Melksham mayor Jon Hubbard told the meeting, “Whilst I’m 100% in support of what the members of the public are advocating to us today, some of the tactics are perhaps unhelpful, but what we are trying to do in this country and those who support the environmental movement is effect change. 100 years ago, the suffragette movement was effecting change, asking for equal rights for women, but the things that they did, to get their message out, to get themselves heard, to get people to take them seriously, they ruffled feathers. They accepted they would be deemed as being crazy, mad, insane, yet today we celebrate people like Emily Pankhurst because of the change they effected. Rosa Parks and the civil rights movement, she sat on that bus seat and we now celebrate that, at the time it was condemned; let’s listen to the actual message, please support this today; it is important.”
However, Wiltshire councillors voted against supporting the Private Members’ Bill, with cllr Nick Botterill suggesting that Wiltshire Council has enough work to be getting on with in terms of tackling the climate issue. Fifty councillors voted against supporting the Bill, 30 voted for support and there were two abstentions.

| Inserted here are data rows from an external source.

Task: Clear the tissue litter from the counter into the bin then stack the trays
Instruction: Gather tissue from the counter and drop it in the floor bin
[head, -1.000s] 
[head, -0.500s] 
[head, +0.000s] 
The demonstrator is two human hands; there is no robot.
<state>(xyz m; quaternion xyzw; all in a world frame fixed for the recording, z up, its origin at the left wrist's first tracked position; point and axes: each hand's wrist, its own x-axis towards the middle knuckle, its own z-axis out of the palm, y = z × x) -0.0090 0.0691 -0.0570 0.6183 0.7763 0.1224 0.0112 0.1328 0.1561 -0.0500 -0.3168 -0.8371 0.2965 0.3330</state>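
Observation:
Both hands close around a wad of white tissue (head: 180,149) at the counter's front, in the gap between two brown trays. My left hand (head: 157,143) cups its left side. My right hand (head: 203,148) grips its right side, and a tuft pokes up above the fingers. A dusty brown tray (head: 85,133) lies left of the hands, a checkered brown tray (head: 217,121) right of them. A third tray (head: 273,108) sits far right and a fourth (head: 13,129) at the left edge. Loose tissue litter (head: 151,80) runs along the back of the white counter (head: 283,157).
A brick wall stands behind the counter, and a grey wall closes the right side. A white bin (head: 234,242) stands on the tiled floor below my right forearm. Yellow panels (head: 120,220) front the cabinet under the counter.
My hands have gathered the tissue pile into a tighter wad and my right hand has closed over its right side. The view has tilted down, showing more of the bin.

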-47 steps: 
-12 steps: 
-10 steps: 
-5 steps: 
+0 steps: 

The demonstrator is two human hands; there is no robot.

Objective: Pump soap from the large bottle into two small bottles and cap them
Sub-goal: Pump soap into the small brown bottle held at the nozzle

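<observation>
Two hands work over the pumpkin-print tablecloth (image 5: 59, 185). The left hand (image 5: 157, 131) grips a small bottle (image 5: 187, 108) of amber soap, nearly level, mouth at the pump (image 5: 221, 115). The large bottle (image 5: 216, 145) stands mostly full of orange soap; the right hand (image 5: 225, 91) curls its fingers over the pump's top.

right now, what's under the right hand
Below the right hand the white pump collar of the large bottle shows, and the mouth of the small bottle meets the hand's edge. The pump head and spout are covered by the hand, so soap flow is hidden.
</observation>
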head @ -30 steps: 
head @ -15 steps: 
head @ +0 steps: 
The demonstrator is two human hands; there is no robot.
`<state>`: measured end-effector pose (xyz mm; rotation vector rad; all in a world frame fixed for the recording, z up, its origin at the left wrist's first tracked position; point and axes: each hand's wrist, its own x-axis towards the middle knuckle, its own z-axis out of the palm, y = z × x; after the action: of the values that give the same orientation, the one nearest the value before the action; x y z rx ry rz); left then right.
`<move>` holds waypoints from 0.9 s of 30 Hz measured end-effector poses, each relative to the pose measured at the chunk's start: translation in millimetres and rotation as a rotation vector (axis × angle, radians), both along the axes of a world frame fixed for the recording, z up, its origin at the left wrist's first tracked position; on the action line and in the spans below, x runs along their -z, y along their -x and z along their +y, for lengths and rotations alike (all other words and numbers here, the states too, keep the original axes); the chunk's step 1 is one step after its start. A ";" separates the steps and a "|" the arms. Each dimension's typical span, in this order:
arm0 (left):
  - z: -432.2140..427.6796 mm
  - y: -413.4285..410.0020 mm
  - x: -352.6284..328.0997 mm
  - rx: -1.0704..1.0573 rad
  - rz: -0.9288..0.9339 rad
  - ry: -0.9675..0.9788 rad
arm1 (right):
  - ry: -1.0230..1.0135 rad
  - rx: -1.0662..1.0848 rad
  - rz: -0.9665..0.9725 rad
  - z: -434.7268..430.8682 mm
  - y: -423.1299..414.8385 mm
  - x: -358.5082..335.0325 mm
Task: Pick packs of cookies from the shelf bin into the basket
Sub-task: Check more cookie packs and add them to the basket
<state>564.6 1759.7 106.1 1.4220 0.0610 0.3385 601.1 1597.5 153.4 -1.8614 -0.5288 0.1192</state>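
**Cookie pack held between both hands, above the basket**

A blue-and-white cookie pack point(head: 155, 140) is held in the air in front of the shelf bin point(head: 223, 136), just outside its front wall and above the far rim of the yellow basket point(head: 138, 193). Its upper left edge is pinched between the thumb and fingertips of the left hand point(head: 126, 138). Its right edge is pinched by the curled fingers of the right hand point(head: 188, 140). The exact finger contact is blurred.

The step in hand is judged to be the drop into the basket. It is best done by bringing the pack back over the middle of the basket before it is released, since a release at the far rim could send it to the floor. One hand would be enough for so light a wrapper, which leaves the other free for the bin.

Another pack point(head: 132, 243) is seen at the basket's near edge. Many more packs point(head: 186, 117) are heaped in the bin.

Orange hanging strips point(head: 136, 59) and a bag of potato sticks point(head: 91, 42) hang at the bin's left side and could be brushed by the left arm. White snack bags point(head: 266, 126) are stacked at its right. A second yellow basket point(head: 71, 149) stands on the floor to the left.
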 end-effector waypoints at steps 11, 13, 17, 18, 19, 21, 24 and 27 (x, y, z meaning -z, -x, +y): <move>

Commenting on the result, Dan Gmaj from the Westbury protest group WGAG/No Westbury Incinerator, questioned why the majority of Wiltshire councillors were unable to support the climate change Bill going through Parliament, alongside their own efforts of counteracting climate change. He said, “It would seem that our Wiltshire Council are in majority support of ‘all that they are already doing’ for the climate and ecology and that support for this Bill was therefore simply a distraction from that ”wonderful work.”